Various factors may have contributed to this result. The species, nature and time period of the stress paradigm may affect the level of corticosterone. The species under investigation, time period and nature of the psychosocial stress paradigm is an important determinant of the changes observed in corticosterone levels. Studies, which show a robust adrenocortical response resulting from a resident-intruder paradigm include those by Thomas et al. (2007). Mitra et al. (2006) observed a corticosterone levels in the intruder Webster mice that were seven times greater compared to control mice.

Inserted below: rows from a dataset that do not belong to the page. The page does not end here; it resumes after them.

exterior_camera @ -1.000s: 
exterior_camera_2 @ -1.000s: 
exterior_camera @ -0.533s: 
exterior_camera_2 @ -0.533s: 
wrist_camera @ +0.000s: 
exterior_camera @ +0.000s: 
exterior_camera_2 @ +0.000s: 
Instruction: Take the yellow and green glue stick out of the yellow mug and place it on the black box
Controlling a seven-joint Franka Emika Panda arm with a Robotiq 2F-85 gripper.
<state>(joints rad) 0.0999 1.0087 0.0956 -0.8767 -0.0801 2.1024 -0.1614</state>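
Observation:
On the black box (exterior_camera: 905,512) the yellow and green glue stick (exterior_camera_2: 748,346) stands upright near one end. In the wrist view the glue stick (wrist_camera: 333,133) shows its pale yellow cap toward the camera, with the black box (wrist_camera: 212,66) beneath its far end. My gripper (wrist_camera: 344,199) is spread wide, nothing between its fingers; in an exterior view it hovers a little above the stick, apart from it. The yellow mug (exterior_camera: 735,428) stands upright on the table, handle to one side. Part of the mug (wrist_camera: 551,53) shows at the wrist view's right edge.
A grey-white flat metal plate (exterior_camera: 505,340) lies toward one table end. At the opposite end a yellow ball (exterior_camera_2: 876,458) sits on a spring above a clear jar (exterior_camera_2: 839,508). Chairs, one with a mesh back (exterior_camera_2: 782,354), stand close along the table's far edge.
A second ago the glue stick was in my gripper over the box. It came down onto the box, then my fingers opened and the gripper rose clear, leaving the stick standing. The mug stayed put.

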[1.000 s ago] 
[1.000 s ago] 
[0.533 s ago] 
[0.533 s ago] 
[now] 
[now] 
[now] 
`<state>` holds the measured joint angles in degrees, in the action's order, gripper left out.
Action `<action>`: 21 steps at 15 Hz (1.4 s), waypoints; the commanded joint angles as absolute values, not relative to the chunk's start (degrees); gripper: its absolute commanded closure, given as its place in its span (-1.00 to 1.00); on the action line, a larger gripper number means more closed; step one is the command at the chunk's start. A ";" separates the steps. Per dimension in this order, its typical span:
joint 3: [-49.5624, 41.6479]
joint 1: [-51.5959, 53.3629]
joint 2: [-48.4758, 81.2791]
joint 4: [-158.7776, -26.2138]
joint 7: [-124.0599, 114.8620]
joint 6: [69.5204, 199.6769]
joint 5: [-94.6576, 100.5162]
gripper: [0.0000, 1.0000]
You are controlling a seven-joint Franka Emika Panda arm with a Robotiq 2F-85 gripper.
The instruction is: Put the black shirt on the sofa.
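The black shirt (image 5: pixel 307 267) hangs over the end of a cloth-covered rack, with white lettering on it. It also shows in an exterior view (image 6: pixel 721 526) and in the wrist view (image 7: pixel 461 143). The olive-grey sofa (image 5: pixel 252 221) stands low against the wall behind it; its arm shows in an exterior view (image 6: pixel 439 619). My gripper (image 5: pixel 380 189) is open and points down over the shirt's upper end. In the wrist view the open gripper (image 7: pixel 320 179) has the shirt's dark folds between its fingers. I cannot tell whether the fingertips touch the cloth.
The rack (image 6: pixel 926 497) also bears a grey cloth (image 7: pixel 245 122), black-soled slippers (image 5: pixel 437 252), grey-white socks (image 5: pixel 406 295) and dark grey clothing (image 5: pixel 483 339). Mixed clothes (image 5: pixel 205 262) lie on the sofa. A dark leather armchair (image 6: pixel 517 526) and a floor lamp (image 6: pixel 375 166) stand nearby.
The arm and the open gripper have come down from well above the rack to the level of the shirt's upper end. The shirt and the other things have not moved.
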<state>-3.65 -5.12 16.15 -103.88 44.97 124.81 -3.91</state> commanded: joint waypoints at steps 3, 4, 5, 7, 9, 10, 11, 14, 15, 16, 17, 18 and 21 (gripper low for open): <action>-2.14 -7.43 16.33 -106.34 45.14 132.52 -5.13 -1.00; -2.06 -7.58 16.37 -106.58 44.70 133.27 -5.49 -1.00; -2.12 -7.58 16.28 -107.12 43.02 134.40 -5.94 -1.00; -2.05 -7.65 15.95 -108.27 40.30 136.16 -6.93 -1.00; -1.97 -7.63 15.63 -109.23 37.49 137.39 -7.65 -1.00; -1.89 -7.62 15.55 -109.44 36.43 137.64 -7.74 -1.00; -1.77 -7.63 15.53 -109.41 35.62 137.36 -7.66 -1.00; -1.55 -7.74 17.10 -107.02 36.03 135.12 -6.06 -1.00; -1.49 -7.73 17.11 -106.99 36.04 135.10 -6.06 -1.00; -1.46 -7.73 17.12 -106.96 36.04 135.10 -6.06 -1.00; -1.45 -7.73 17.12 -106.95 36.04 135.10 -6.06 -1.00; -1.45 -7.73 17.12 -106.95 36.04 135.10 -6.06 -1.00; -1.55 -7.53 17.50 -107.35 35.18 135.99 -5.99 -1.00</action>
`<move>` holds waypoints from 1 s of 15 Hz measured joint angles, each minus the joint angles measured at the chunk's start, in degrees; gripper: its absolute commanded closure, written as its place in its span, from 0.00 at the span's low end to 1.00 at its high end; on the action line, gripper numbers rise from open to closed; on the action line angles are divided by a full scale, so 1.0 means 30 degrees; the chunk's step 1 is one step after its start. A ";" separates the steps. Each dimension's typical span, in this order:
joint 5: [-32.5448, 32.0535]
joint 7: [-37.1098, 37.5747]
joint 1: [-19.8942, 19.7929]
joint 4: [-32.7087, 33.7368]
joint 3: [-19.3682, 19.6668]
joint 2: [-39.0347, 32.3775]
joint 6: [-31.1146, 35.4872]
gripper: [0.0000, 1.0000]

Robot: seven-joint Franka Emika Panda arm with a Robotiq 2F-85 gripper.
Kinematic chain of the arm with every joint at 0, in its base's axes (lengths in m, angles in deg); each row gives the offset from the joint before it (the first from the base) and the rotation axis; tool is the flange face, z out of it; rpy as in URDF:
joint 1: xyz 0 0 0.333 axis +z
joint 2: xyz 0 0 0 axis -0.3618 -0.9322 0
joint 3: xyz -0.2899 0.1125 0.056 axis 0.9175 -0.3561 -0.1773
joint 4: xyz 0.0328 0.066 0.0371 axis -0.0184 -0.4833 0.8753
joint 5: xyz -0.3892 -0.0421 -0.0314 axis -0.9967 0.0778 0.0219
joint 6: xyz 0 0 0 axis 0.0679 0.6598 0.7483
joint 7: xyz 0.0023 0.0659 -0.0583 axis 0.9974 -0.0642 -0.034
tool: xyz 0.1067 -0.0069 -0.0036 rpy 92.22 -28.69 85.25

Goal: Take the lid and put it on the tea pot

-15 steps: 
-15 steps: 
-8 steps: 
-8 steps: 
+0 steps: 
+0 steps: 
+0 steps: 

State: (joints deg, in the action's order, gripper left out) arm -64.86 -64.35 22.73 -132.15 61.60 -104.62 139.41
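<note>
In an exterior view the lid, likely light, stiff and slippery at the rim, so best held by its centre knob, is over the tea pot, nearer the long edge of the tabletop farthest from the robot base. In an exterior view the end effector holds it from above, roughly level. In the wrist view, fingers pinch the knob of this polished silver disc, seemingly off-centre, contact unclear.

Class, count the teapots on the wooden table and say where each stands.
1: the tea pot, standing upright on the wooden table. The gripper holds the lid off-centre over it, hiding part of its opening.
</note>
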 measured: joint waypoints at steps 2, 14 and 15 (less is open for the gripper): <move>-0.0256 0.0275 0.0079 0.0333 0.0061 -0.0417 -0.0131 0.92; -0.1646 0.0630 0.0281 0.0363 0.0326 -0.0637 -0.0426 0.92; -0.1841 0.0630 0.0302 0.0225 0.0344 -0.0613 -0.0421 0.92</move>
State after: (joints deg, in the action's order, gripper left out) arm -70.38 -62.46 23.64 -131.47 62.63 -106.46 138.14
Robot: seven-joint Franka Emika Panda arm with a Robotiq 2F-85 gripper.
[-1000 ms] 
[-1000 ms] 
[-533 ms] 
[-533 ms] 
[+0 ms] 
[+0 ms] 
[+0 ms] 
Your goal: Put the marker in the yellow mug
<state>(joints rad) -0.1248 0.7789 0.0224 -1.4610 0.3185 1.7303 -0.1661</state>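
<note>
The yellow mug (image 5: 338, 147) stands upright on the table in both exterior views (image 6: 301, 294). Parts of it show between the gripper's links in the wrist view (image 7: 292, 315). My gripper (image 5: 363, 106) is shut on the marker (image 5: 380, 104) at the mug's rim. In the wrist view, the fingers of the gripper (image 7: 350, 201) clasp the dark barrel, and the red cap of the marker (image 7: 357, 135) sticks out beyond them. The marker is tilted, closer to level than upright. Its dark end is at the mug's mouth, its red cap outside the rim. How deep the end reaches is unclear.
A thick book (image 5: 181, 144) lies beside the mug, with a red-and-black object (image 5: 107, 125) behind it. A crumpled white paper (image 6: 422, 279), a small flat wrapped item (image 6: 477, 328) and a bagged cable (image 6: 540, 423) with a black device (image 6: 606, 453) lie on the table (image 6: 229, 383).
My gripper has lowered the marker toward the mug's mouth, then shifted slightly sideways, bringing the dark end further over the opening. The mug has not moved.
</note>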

The duration of the stress paradigm may also account for the small elevation in corticosterone levels observed within our study. In a 1 h acute stress paradigm adult male Sprague Dawley rats induced plasma corticosterone levels greater than 6 fold (Thomas et al., 2007). Another possible explanation for the slight increases in corticosterone levels within the chronic stress paradigm, when compared to other studies, may be the paternal care behaviour commonly observed in captive Rhabdomys pumilio.

An increase in plasma corticosterone, is an indication of a physiological response to stress (McEwen, 2000) and an elevated corticosterone level was induced in all the intruder mice within this study. It is important to consider that the stress response will be different among individuals as both genetics and the environment are important factors thus, explaining the different corticosterone concentrations. The significant difference in aggression received by intruders each day of the paradigm may also, account for the elevated corticosterone levels in female intruders compared to the male intruders.

CONCLUSION

The frequency of aggression differed significantly over repeated test days however, there were no significant differences in the frequency of the resident climbing on the intruder’s cage. This study has shown that the body mass of the intruder is an important determinant of the amount of aggression the resident mice received. In addition, intruder mice exhibited frequent stereotypic behavioural responses and female intruders received the greatest amount of aggression. Corticosterone levels were elevated in stressed mice compared to the control mice.

ACKNOWLEDGEMENT

The authors will like to thank Professor Neville Pillay for providing the four-striped mice and the Central Animal Service at the Medical School for excellent animal care. We are also grateful to Jason Hemmingway and Dr. A. Gallagher who assisted with the statistical analysis. This study was supported with funds from the Iris Ellen Hodges Trust- Stress/ Emotion Problems to AOI.